= Haunting Melissa =

Mobile application software

Haunting Melissa is a 2013 mobile application, developed by Neal Edelstein, written by Andrew Klavan, and published by Hooked Digital Media, Released May 16, 2013, is a downloadable episodic series that used Dynamic Story Elements (DSE) to change scene elements with additional viewings.

A sequel app, Dark Hearts: The Secret of Haunting Melissa, was released the following year.

== Plot ==
Melissa mysteriously disappears when she seeks out the truth behind her mother's death in an isolated farmhouse.

==Cast==
- Stefanie Bartlett as Goth Girl
- Jasmine Berg as Holly
- Don Bland as Investigator
- Tom Carey as Deputy Roy
- Lorette Clow as Dr.
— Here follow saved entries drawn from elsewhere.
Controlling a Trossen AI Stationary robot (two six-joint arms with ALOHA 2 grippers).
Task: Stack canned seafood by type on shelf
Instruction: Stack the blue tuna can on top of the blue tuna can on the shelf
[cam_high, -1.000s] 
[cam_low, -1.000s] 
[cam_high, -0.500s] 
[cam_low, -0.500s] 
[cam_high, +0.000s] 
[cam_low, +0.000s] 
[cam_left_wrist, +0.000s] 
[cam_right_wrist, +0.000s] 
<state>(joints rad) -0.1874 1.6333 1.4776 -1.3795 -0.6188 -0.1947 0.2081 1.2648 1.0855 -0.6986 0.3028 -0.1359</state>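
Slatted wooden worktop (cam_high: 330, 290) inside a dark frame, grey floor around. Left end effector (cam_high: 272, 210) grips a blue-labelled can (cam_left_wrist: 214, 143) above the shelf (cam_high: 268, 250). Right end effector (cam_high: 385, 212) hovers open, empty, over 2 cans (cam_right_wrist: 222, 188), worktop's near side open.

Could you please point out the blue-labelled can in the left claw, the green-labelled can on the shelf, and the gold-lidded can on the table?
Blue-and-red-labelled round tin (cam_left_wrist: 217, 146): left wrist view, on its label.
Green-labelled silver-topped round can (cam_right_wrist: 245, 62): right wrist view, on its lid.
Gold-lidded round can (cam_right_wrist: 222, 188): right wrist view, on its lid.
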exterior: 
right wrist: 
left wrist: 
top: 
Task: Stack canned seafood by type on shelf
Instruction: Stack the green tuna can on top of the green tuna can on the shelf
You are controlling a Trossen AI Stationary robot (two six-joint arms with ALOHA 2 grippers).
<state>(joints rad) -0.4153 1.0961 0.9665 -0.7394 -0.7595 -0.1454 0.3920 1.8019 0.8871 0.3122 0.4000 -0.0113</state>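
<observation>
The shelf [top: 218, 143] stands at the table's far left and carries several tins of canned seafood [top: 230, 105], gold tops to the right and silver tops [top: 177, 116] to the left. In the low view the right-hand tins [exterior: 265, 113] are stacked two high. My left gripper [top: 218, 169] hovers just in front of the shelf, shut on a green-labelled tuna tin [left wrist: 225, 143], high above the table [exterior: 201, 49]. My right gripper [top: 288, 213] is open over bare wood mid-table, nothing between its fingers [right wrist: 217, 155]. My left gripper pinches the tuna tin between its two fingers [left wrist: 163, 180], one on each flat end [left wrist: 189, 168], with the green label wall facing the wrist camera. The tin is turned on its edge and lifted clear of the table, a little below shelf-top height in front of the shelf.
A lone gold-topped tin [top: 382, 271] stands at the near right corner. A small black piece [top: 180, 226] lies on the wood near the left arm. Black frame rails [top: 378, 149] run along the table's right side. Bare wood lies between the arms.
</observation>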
Carroway
- Alix Dale as Sally
- Verner Habraken as ATM Man
- Christian Kerr as Carter
- Greg Lawson as Jack Strogue
- Barb Mitchell as Katherine Strogue
- Lisa Moreau as Amanda Maynard
- Travis Nelson as Brandon
- Larry Reese as Mike Cole
- Kassia Warshawski as Melissa Strogue
- Lisa Webber
- Eugene Malmberg as Hardware Store Man
- Josie Malmberg as Hardware Store Girl
- Randy Laycraft as Pipewrench Man
- Nicole Zylstra as Attendant

== Filming locations ==
The series was filmed in Calgary, Alberta.